▶ Exercise description:
Starting from the first line, set down the entire listing exactly.

▶ Provided material:
= = = = =
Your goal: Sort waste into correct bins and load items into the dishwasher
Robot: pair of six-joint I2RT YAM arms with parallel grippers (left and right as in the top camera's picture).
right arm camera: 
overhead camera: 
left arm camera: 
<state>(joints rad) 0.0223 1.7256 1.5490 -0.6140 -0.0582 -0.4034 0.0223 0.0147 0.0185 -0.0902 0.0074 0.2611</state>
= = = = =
▶ Solved exercise:
Your goal: Sort waste into correct bins and load items into the dishwasher
Robot: pair of six-joint I2RT YAM arms with parallel grippers (left and right as in the top camera's picture).
right arm camera: 
overhead camera: 
left arm camera: 
<state>(joints rad) 0.0223 1.7256 1.5490 -0.6140 -0.0582 -0.4034 0.0223 0.0147 0.0185 -0.0902 0.0074 0.2611</state>

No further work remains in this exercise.